山岸伸の「写真のキモチ」
第97回:ジュエリーアイスの無い大津海岸へ
新たな被写体探し
2026年3月31日 12:00
十勝帯広ロケの中で合間を見つけ、ジュエリーアイスの無い大津海岸へ行ってみたいと日の出前に訪れた山岸さん。そこで見た景色、そして帯広とのこれからについて伺いました。(聞き手・文:近井沙妃)
氷の無い大津海岸を見たかった
ばんえい十勝 帯広競馬場にて3月22日に行われた重賞レース「ばんえい記念」に合わせ帯広に訪れた。撮影の合間にジュエリーアイスで有名な浜、大津海岸へ行きたいとジュエリーアイスの名付け親である浦島久先生にお願いした。「この時期、氷(ジュエリーアイス)はもう無いよ」と。私が「氷は要らないです、氷の無い大津海岸に行ってみたい」と言うと先生は不思議な顔をして「わかりました、行きましょう」と同行してくれることに。
3時に起きて4時にホテルを出発、5時に海岸到着。浜に向かうと先生の姿があった。
今回は十勝文化賞を受賞した浦島久先生、同行を希望した写真家の宇井眞紀子さん、アマチュアカメラマンの梅村明さんと私の4人で個々にカメラを持ち-3℃の海辺を歩く。
私はソニー α1 IIとキヤノン EOS R6 Mark II、浦島先生と梅村さんはキヤノン EOS R6 Mark II、宇井さんはOM SYSTEM。
思い思いに撮影していると薄曇りの中に見事な朝日が浮かび上がってきた。浦島先生は「氷が無くてもいいね、すごくいいね」と喜びながらシャッターを切っていた。
私は過去にジュエリーアイスを3回ぐらい撮りに来たがどうも上手く撮れず、作品としてお見せできるものは生まれていない。真冬に氷点下の中で強者のカメラマンたちが集まり寒い海の氷を撮っている姿が目に浮かぶ。この日は私の中では新しい大津海岸の景色を写せてよかった。
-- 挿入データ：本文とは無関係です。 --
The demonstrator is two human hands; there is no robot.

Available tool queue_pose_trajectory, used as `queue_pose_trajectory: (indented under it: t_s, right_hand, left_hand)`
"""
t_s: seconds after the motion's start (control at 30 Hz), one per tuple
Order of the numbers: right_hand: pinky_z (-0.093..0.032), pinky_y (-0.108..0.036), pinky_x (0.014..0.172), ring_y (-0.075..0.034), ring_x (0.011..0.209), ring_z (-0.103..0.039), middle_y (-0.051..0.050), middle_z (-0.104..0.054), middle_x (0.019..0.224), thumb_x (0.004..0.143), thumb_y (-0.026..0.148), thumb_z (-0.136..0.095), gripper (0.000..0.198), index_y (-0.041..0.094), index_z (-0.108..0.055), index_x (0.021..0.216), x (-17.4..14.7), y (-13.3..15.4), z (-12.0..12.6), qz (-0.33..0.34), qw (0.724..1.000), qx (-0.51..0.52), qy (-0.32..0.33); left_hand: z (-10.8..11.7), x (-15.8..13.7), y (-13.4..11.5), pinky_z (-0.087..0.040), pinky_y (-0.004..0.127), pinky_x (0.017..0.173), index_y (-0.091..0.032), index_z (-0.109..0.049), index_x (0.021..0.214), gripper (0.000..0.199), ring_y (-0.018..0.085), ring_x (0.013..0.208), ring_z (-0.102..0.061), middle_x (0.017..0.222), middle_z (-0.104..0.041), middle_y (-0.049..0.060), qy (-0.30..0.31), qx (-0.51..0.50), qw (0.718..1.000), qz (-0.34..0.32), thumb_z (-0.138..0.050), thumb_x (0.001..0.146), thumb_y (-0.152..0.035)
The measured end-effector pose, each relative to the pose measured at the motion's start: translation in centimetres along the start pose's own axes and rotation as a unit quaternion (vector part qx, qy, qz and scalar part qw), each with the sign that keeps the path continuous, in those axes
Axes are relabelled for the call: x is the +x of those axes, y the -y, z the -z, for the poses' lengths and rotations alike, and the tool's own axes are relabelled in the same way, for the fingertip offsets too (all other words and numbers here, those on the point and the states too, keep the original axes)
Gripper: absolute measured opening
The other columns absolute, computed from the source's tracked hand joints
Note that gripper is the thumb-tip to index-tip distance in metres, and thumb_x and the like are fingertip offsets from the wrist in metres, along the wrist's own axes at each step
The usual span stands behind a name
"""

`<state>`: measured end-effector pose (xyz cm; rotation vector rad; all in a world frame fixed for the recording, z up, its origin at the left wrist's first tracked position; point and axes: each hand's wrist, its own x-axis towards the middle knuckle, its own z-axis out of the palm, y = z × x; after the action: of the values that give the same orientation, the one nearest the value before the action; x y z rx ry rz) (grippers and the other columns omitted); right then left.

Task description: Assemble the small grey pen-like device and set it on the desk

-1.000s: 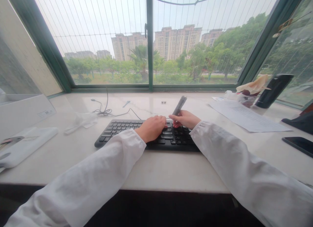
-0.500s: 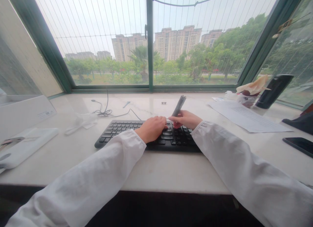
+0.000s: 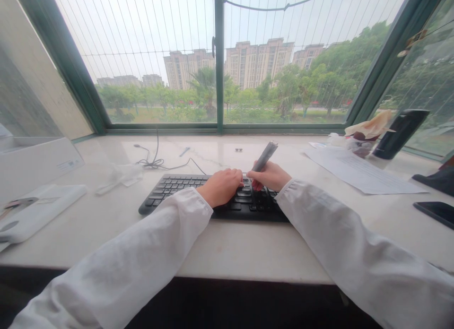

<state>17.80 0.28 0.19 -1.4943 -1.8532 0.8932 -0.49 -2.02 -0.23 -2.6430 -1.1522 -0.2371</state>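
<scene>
A black keyboard (image 3: 170,187) lies on the pale counter in front of me. My left hand (image 3: 223,185) rests over its middle, fingers curled together and tips mostly hidden against the keys. In my right hand (image 3: 271,177) is a thick grey stick-like tool (image 3: 264,158), gripped between thumb and fingers. It leans up and to the right, its upper end uneven; its lower end is hidden by my fingers above the right-hand keys. Both hands are close together, with a small gap between them.
A dark cable (image 3: 154,163) lies coiled behind the keyboard. Crumpled clear plastic (image 3: 120,177), a white box (image 3: 39,161) and a white packet (image 3: 53,208) are at left. Paper (image 3: 358,170), a black bottle (image 3: 400,133) and a phone (image 3: 436,212) lie right. Two small pieces (image 3: 239,150) sit behind.
The grey tool in my right hand has tipped further to the right. My left hand stays in place on the keyboard, and the view has shifted slightly.
</scene>
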Motion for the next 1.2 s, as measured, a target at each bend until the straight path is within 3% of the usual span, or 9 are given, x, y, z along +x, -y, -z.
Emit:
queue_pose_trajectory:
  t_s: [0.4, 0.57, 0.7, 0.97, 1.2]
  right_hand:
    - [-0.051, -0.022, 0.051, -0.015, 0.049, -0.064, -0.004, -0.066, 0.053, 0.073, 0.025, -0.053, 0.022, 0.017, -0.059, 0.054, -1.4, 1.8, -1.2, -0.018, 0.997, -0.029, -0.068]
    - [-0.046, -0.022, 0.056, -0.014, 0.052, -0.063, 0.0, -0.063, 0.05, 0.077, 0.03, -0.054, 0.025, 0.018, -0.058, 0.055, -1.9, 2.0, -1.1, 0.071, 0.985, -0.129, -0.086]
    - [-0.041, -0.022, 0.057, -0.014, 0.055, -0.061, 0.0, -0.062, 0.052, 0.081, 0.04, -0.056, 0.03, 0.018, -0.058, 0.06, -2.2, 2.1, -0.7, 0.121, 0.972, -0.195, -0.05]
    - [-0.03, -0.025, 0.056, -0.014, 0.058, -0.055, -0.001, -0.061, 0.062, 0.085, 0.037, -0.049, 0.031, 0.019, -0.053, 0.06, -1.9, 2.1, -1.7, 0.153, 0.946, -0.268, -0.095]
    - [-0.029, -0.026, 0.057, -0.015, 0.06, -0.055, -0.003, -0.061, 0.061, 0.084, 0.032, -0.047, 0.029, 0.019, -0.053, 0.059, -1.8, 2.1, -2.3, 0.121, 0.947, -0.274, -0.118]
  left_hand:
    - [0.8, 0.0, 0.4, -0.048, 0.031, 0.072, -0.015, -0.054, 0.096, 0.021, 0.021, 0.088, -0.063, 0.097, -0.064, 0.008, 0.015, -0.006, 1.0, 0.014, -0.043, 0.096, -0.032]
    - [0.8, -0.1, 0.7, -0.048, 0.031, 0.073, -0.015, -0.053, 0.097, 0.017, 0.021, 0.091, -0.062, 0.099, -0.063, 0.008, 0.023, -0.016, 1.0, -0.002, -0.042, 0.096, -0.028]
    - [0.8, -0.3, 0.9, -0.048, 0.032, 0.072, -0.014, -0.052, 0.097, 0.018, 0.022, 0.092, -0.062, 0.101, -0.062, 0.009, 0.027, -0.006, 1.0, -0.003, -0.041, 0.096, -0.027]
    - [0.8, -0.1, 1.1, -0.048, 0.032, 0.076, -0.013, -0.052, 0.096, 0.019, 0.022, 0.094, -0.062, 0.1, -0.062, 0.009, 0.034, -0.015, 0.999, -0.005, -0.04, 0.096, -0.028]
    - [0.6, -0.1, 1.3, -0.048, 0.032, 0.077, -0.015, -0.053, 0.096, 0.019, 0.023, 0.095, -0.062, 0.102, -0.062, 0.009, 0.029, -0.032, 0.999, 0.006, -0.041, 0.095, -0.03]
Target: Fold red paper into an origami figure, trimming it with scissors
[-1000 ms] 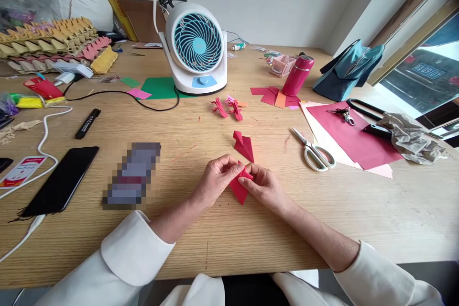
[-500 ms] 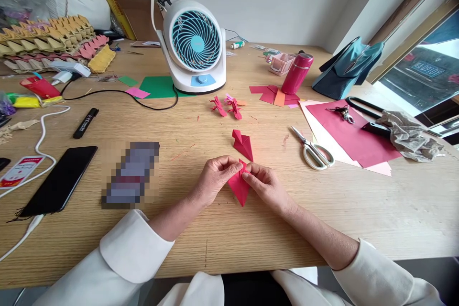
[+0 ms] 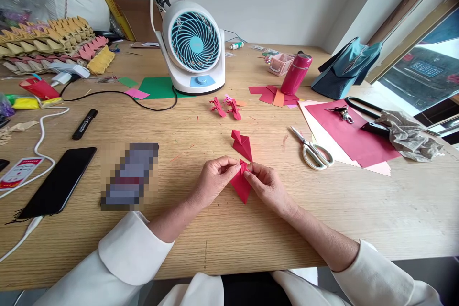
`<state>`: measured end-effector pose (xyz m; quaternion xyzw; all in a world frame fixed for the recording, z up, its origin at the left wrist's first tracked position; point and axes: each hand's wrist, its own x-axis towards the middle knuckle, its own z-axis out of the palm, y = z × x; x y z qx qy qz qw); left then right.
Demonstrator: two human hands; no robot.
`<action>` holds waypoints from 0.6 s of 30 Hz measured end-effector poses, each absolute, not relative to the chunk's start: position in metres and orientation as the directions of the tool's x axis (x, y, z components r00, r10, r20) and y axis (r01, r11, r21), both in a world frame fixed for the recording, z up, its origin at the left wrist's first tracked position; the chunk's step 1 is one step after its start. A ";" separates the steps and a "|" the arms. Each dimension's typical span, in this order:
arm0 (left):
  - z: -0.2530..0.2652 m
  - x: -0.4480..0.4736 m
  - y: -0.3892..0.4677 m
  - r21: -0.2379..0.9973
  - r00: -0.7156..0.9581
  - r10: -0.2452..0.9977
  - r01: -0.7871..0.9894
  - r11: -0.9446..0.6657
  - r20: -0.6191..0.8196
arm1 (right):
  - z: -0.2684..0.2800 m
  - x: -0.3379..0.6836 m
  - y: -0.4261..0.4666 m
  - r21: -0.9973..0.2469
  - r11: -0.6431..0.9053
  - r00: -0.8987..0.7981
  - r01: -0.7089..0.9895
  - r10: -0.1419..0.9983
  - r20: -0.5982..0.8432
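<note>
While the left hand (image 3: 216, 179) pinches one far edge of the red paper (image 3: 241, 189) between thumb and forefinger, the right hand (image 3: 267, 186) pinches the opposite edge, so from where I stand neither seems nearer. The paper sits between the fingertips, over the table (image 3: 201, 253), its long axis running away from the body, sharp tip pointing back toward it; another folded piece (image 3: 243, 146) lies just beyond.

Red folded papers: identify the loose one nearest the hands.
The pointed red folded paper lying beyond the left hand and right hand, which pinch another red folded paper; the two red paper figures lie farther off.
</note>
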<state>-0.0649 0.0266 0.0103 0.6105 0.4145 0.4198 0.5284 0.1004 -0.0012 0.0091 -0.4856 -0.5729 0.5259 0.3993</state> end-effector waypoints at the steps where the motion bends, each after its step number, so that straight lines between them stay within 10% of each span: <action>1: 0.010 -0.065 0.027 0.989 0.297 0.951 0.087 -0.118 0.088 | 0.009 0.100 -0.002 -0.989 -0.024 -0.206 0.145 0.977 -0.054; 18: 0.010 -0.062 0.024 0.993 0.308 0.950 0.083 -0.088 0.058 | 0.005 0.101 -0.002 -0.991 -0.028 -0.194 0.129 0.979 -0.053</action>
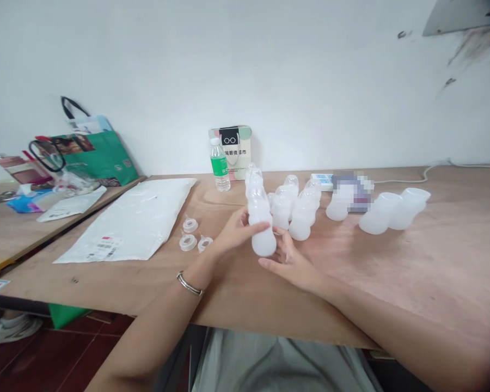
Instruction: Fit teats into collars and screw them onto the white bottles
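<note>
A translucent white, bulbous squeeze container (263, 239) is upright in front of me, just over the table. My left hand (245, 226) is wrapped round its middle from the left, thumb across the front. At its lower right is my right hand (289, 258), thumb stretched out and fingers half curled; whether the fingertips touch the container is hard to make out. Just behind stand several similar containers (302, 218), partly hidden by the held one. To the left lie three clear ring-shaped caps with thin tips (188, 242).
A large white mailing bag (134, 218) lies on the wooden table (351, 283). Behind are a water bottle (220, 166) and a paper bag (243, 147) against the wall. Open-mouthed white cups (378, 213) stand at right, near a pixelated item (361, 193). A green bag (102, 158) sits far left.
</note>
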`<action>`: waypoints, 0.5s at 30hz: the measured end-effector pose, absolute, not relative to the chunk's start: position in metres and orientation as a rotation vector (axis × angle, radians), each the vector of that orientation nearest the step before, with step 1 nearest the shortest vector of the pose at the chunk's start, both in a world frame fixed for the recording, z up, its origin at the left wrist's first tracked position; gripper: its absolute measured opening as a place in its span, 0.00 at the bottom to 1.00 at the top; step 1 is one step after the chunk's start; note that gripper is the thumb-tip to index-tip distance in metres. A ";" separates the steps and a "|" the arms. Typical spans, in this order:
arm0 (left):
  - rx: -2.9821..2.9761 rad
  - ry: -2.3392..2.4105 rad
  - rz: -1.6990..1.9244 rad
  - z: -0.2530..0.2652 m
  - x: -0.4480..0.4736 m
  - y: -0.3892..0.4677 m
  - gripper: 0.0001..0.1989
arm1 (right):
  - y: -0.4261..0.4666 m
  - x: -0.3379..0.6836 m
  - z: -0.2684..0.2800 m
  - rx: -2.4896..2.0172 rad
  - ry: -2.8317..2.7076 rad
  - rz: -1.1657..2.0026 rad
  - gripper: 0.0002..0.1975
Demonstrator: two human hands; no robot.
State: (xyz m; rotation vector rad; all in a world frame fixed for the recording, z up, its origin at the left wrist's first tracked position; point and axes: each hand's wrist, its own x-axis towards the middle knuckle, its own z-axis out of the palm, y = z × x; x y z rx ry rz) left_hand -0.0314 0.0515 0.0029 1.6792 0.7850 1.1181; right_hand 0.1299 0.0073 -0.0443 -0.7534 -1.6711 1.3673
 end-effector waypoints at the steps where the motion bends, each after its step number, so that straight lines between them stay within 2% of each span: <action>1: 1.614 0.828 1.255 0.004 -0.034 0.056 0.19 | 0.008 0.129 -0.047 -0.757 -1.665 1.384 0.35; 5: 1.475 1.043 1.604 0.000 -0.044 0.078 0.23 | 0.010 0.130 -0.054 -0.845 -1.736 1.345 0.29; 10: 1.498 1.386 1.566 -0.026 -0.054 0.109 0.27 | 0.009 0.134 -0.053 -0.900 -1.880 1.257 0.23; 15: 1.493 1.486 1.533 -0.048 -0.058 0.128 0.25 | 0.009 0.133 -0.049 -0.913 -1.952 1.204 0.19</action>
いつの間にか自分が寒さに弱くなり-3℃というと私の持っている防寒具ではなかなか耐えられない。最初に冷えてくるのは顔面、次は手。こんなに手が寒さに弱くなっていると思わなかった。いつもしている指先の空いたグローブの上にもう1つ手袋を重ねて撮影に向かったが手がなかなかいうことをきかず、気持ち的に30分ぐらい早く撮影を終えたように思う。
ドーナツ店「朝日堂」へ
今回はもう1つ目的があった。いつもジュエリーアイスの撮影に行くと帰りに朝日堂というアメリカンドーナツ屋さんに寄り、ご主人に温かいコーヒーとドーナツをいただいていた。どうしても昨年12月に出版したばんえい競馬の写真集をお仏壇にお供えしていただきたく、せめて本をお渡しするだけでもと思い伺った。
十勝帯広とのこれから
ばんえい競馬を撮るようになってから20年、とかち観光大使をさせていただいている。ばんえい競馬の撮影はひと段落したがこれからも十勝とは縁が切れるわけではない。十勝の中で違うものに目を向けようと被写体を探している。
そして1つ、なかなか許可などが上手くとれずに難航している企画がある。次回のこのコーナーでもそのことを詳しく書きたいと思うので皆さんその時はご協力よろしくお願いします。